Quando un giovane mi chiede di dargli delle ragioni per rimanere in Giudicarie mi sento fra due fuochi: da un lato l’entusiasmo nel decantare le bellezze delle nostre valli, del vivere in mezzo alla natura, della solidarietà che anima le comunità, dall’altra il rammarico di non avere risposte convincenti verso domande che leggo nei suoi occhi legate alla professione, alle possibilità di lavoro, alle opportunità di crescita  personale, di confronto, di scambio. E mentre imperterrito  continuo ad argomentare le ragioni per rimanere, lui mi  elenca le sue motivazioni per andar via: poca innovazione, alta litigiosità, campanilismo sfrenato, troppa gente contro, scarsa capacità propositiva, la percezione che la periferia sarà sempre  penalizzata, la lentezza nelle decisioni  (anni di diatribe per costruire un’opera o un’infrastruttura…..) l’idea di una comunità stanca, appagata, seduta.
Le Giudicarie forse sono tutte queste cose messe insieme; certo un giovane cerca futuro, chiede dinamicità, aspetta proposte mentre dall’altra il mondo degli adulti è troppo spesso chiuso nella difesa di quello che ha, nella gestione di ciò che è riuscito a costruire, del piccolo o grande potere che riesce a gestire. 

Ma il futuro appartiene alle nuove generazioni e noi adulti non possiamo non metterci dalla loro parte cercando di gettare le basi per un futuro possibile.
Pensare il futuro in quest’ottica significa porsi in maniera propositiva con la testa che guarda in avanti, ma non perde la strada tracciata da tante persone che si sono impegnate per arrivare fino qui.
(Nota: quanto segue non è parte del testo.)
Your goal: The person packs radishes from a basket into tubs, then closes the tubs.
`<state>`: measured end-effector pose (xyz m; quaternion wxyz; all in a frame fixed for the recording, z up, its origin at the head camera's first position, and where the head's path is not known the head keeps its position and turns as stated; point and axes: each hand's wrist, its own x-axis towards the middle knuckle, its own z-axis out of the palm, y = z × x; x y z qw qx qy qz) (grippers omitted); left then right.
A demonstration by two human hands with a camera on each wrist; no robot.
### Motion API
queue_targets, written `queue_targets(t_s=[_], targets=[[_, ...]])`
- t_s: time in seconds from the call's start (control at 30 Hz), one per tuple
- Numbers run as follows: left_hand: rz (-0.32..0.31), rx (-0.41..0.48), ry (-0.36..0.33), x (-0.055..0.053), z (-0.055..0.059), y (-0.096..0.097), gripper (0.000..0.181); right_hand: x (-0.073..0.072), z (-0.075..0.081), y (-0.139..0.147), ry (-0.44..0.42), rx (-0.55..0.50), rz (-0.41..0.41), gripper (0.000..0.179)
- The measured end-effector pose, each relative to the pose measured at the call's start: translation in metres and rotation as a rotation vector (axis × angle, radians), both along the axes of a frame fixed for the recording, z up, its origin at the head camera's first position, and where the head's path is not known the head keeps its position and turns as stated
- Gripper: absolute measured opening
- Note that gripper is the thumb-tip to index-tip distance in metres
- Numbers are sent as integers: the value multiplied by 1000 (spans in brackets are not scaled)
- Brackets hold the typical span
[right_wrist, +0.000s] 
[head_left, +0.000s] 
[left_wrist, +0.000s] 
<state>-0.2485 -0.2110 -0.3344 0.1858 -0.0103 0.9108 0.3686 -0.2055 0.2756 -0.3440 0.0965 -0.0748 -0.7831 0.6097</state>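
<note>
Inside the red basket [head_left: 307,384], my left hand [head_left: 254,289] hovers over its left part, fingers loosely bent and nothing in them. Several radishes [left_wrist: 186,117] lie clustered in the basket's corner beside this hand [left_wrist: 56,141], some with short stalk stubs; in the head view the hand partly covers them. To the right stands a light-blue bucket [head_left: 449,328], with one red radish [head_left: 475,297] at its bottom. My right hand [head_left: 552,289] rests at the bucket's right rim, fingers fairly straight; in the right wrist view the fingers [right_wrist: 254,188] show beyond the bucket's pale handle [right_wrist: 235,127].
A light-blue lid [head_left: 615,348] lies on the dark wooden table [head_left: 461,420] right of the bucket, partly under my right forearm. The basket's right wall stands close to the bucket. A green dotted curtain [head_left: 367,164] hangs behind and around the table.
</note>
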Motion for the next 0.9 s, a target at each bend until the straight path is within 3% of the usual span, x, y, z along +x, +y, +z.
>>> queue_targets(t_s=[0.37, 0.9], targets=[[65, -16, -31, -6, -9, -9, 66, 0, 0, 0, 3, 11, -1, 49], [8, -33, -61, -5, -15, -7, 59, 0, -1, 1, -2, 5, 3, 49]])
Centinaia e centinaia di  cooperatori, coloro che per primi hanno creduto  nello sviluppo turistico  o nelle Terme di Comano, nel Parco Adamello Brenta, in una scuola diffusa e presente anche a livelli superiori, nell’ospedale,  nelle fabbriche e negli alberghi che danno lavoro, sono tutte persone che hanno sognato un futuro per se, per gli altri e per le generazioni future. Ed oggi noi  godiamo i frutti di quelle intuizioni, di quelle passioni  talvolta  criticate ma che hanno saputo riscattare  le nostre borgate da estrema periferia, povera terra di emigrazione in valli prosperose nel cuore dell’Europa.
Noi oggi siamo chiamati a fare altrettanto: sognare un futuro  per le Giudicarie. Non possiamo né vogliamo rassegnarci ad un modo debole e passivo di intendere  la vita delle comunità. Chi ha idee le tiri fuori,  chi le vuole criticare lo faccia  ma con una proposta alternativa e la disponibilità a portarla avanti, perché solo così si  riesce ad essere credibili agli occhi di coloro che devono decidere se  giocarsi la vita fra le montagne natie o se lasciarsi tentare dalle mille proposte che le aree urbane o  i nuovi scenari europei  quotidianamente propongono.
In un momento di crisi, specie nel settore dell’industria che per quasi mezzo secolo ha offerto occasioni di lavoro ad uomini e donne, coloro che  occupano  ruoli di responsabilità sul piano istituzionale, economico, sociale, formativo, si devono sentire impegnati a creare occasioni di incontro e di collaborazione  per individuare novi modelli di sviluppo locale capaci di garantire anche in futuro posti di lavoro adeguati alla formazione dei giovani e qualità di vita complessivamente migliori rispetto alle aree urbane proprio come hanno fatto tanti uomini e donne coraggiosi nel corso del tempo.